Mi dispiace per i miei poveri lettori ma, ancora una volta, posto una nuova puntata, la quarta mi pare, di "KGB le Origini". Per vedere i post precedenti, consiglio di usare il label cloud sulla colonna destra del blog, e di premere su "KGB".
Il seguente aneddoto è molto importante e significativo. Non sono sicuro di quando sia avvenuto. Credo che all'epoca avessi 4 o 5 anni: sicuramente non di più, difficilmente meno.
Ero nella macchina della mamma, una 500 bianca, con i miei genitori. Il babbo guidava, la mamma stava sul sedile anteriore mentre io ero dietro e mi affacciavo fra i due sedili davanti: all'epoca non c'era l'obbligo dei seggiolini di sicurezza per bambini in macchina.
Credo che fossimo stati dai nonni e che si stesse tornando a casa. Ma non è importante.

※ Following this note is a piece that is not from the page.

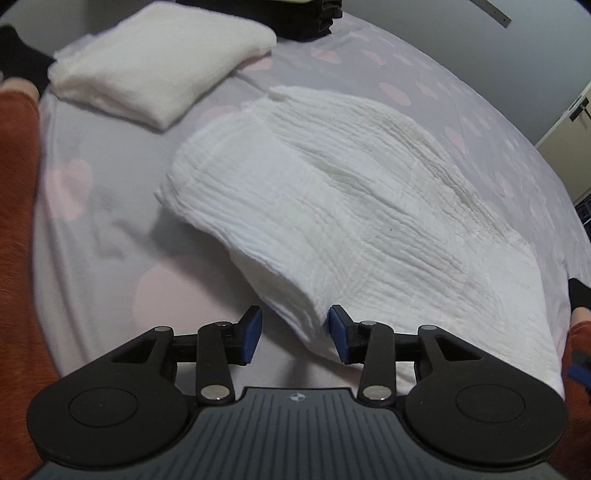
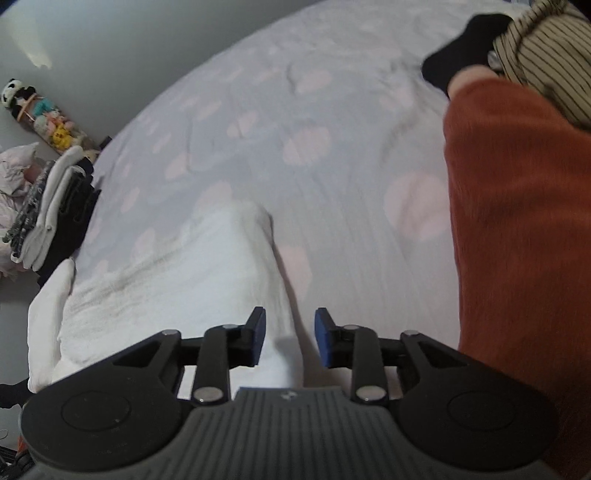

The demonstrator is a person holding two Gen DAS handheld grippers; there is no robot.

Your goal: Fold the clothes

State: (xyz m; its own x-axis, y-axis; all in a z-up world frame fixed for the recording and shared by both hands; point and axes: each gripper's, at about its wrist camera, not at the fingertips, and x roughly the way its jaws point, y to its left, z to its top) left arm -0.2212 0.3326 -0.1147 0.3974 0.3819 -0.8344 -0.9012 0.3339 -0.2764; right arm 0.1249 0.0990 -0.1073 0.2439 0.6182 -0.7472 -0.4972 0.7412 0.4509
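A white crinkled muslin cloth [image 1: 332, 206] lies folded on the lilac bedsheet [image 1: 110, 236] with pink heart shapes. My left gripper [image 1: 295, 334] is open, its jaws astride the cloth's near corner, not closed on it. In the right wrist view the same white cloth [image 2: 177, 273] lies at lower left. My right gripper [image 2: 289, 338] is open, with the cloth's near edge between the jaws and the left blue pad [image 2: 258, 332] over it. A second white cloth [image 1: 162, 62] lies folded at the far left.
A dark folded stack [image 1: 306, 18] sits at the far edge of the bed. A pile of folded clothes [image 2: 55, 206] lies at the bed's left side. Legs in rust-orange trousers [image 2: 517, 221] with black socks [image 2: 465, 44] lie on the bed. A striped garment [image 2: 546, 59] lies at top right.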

Comunque, eravamo a un semaforo, quando, su un lato della strada, vidi uno sfasciacarrozze. All'epoca non sapevo cosa fosse ma, non ebbi dubbi, che fosse semplicemente un deposito di macchine rotte.
Non so cosa scattò dentro di me ma, per la prima volta nella mia vita, provai a dire una battuta: con la voce più esageratamente stupita che mi riuscì simulare, dissi qualcosa del tipo: "Babbo, mamma! guardate che incidente là!" indicando la pila di macchine accortocciate con la mia manina.

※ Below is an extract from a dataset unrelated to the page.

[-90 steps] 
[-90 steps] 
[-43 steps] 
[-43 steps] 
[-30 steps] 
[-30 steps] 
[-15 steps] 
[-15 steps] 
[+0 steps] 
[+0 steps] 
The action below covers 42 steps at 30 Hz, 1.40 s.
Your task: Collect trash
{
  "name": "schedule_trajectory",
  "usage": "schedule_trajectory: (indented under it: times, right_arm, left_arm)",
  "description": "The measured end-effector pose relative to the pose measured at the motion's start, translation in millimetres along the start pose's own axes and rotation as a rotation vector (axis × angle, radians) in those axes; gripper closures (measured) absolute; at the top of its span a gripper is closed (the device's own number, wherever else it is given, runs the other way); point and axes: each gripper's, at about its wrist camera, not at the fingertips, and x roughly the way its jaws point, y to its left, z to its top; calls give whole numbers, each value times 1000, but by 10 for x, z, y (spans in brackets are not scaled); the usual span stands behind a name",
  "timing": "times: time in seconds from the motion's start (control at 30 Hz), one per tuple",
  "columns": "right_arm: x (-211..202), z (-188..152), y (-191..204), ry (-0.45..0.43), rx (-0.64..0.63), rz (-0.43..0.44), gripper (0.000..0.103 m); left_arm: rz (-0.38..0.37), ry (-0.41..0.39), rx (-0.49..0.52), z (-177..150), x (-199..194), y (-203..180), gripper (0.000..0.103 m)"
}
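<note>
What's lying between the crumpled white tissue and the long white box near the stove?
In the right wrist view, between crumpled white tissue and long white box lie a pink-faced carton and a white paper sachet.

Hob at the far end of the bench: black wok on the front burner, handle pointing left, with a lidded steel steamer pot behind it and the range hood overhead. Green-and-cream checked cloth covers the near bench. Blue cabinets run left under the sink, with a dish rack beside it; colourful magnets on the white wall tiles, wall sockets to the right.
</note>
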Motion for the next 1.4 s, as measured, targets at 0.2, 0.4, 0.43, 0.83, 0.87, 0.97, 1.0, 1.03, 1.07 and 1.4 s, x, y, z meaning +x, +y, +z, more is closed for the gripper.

La reazione dei miei genitori mi sorprese: entrambi scoppiarono a ridere a crepapelle!
Io provai emozioni ambivalenti: da una parte ero felice di aver fatto ridere i miei genitori ma, dall'altra, avevo capito che non si erano resi conto che io stessi scherzando e che non avessi minimamente pensato che si trattasse realmente di un incidente.
Insomma ero felice delle risate ma un po' triste, forse anche un po' seccato, per non essere stato pienamente compreso.
Certo, immagino che fui piuttosto precoce nello sviluppare la mia ironia: come ho scritto in altri post l'ironia è la dissimulazione del proprio pensiero attraverso parole di senso opposto.
Col tempo, ironizzare, è diventata una mia seconda natura: adesso credo di essere molto abile a dire le cose più inverosimili facendo finta di pensarle. Un effetto collaterale è che sono consapevole che, la maggior parte delle persone, rischia di restare confusa dalle mie parole; per questo, oramai automaticamente, adatto il mio livello di "ironicità" in base al mio interlocutore: più mi conosce e più posso arrischiarmi a ironizzare maggiormente. Procedo per livelli e, con le persone che non conosco, mi limito alle banalità. Talvolta poi eccedo e dico una battuta che non viene compresa. Allora, con quella persona, faccio un passo "indietro" e cerco di essere più semplice e meno contorto. Attualmente conosco solo un paio di persone con le quali posso usare la mia ironia liberamente: con tutte le altre devo usare più o meno moderazione.
Mi piace dire: "Se dico qualcosa di stupido sto scherzando..."
Questo aneddoto non è tanto importante per sottolineare la precocità della mia ironia ma quanto, e forse soprattutto, perché, per la prima volta, si manifestò quello che poi diventerà il mio più intimo desiderio: quello di essere pienamente compreso. Ma di questo scriverò in un post a parte.